If you were to play 20 questions with this one, you should know that "pilates" can be both a person and a thing.
The exercise program Pilates is derived from the name of one man, a German, Joseph Pilates. By all accounts he was a sickly child who turned to exercise, sport and competition. No video games a hundred years ago!
One thing there was about a hundred years ago was a World War, the first World War in fact. And Mr. Pilates found himself in England at a time when Germans were not particularly popular. Why was he in England? He ran away and joined the circus. No, I'm not joking, He really did run away and join the circus!
So there he is in an English internment camp, along with other 'enemy aliens', many of whom were suffering from war injuries. And depressed as all get out. Well, wouldn't you be? So our man Pilates starts to develop a series of exercises that can be done on the floor, or on a bed, or in a chair - using straps and ropes and bed frames and anything he can find to isolate and develop muscles that will not only speed the healing process, but make the body stronger, and through doing so develop a more positive attitude.
After the war Joseph Pilates returned to Germany, where his method had became famous.
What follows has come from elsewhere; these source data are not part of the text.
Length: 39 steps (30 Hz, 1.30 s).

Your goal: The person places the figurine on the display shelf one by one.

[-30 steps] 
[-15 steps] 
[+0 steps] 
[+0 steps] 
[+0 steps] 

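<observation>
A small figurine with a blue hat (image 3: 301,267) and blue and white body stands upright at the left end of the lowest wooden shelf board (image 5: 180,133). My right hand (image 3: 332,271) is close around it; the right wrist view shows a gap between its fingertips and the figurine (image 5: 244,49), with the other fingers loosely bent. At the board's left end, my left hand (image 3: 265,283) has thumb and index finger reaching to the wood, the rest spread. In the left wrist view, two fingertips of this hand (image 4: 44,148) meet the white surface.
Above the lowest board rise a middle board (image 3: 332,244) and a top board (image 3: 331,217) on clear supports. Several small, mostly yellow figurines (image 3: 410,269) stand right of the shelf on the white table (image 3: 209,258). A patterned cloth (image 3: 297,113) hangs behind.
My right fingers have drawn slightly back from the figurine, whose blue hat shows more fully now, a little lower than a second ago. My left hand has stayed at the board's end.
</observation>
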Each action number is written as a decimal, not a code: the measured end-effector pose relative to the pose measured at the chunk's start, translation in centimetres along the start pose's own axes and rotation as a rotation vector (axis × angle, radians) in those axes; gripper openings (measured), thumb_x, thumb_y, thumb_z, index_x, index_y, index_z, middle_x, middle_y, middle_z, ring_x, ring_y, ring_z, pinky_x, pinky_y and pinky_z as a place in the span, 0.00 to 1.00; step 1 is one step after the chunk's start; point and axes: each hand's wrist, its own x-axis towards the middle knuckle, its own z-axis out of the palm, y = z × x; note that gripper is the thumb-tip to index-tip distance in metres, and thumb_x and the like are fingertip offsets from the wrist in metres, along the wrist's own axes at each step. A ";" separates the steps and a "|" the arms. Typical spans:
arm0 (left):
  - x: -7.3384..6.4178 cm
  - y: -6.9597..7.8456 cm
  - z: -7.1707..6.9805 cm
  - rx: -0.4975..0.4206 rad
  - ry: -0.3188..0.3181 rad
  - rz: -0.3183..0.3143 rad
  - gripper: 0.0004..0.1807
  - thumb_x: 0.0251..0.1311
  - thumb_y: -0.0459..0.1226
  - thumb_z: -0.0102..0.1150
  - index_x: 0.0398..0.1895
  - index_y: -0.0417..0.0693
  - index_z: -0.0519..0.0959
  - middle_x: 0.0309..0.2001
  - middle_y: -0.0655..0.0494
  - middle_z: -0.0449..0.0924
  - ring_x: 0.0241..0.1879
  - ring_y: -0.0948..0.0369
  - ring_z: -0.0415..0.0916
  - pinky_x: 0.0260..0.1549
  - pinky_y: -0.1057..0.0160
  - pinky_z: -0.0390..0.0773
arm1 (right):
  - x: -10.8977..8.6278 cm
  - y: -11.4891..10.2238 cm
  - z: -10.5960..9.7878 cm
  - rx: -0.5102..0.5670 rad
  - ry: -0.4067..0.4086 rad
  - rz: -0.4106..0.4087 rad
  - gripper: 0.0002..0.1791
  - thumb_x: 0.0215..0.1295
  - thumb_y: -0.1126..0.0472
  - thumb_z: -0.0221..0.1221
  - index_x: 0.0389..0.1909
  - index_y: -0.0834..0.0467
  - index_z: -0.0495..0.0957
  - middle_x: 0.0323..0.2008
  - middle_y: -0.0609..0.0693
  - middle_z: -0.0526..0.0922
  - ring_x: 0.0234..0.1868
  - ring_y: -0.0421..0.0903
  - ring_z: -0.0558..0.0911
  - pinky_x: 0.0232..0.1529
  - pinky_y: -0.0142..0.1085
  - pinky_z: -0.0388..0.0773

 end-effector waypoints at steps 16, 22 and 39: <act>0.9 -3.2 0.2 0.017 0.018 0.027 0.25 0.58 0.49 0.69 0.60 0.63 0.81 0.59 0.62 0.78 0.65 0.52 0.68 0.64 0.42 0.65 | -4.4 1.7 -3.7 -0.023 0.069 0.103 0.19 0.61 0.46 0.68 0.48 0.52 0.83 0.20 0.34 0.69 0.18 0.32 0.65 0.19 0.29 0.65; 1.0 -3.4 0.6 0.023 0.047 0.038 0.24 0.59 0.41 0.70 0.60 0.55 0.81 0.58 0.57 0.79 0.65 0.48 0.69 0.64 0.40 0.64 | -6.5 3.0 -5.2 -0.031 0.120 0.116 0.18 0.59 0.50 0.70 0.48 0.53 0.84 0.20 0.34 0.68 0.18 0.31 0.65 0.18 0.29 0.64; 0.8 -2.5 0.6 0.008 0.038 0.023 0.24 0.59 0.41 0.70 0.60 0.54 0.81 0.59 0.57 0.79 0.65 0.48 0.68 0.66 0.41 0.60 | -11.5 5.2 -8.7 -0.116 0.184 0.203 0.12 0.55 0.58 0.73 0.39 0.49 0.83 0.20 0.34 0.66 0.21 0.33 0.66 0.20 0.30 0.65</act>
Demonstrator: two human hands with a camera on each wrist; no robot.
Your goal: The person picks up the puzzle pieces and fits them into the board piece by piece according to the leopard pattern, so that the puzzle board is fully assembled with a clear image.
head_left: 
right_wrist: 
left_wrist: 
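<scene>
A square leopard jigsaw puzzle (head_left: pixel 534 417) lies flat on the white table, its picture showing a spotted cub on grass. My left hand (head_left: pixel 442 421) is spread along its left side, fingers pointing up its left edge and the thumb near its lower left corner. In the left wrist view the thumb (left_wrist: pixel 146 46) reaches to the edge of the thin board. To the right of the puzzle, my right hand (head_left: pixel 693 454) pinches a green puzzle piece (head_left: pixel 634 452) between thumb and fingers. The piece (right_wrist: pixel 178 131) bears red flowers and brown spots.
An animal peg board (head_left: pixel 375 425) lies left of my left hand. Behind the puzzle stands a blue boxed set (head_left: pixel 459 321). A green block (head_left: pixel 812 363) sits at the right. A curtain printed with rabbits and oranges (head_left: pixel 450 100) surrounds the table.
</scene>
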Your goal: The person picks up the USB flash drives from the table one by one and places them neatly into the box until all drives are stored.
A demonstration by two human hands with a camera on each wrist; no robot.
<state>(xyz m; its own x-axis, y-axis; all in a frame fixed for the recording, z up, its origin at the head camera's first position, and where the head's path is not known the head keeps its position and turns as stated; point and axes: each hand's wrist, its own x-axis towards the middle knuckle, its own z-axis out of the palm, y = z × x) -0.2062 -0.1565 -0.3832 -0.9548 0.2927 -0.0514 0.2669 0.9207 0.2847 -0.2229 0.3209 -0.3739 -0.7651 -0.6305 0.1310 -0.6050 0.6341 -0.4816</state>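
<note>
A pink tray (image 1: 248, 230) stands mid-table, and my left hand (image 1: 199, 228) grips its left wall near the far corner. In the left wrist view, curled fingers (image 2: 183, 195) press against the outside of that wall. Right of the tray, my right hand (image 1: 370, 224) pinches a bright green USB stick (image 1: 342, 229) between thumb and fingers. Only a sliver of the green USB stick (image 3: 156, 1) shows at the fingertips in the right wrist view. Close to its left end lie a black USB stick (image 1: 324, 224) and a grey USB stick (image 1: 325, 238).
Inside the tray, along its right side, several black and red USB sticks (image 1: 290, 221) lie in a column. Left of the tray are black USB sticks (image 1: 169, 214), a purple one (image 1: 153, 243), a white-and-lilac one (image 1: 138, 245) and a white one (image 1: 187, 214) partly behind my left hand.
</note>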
When 'invited' to join the German army, he wisely whipped off across the Atlantic and settled in New York.
And lived happily ever after.
Well maybe. Maybe not. I never met the man myself. I can only hope good things came his way because he left us with a program of exercise that might just be a scoliosis sufferer's best friend.
With scoliosis, the spine is rotated and tilted and curved, so standing straight becomes like the holy grail, impossible to find. And if the body has problems standing upright as originally designed to do, then the muscles must try to do what the vertebrae can't. Enter Pilates.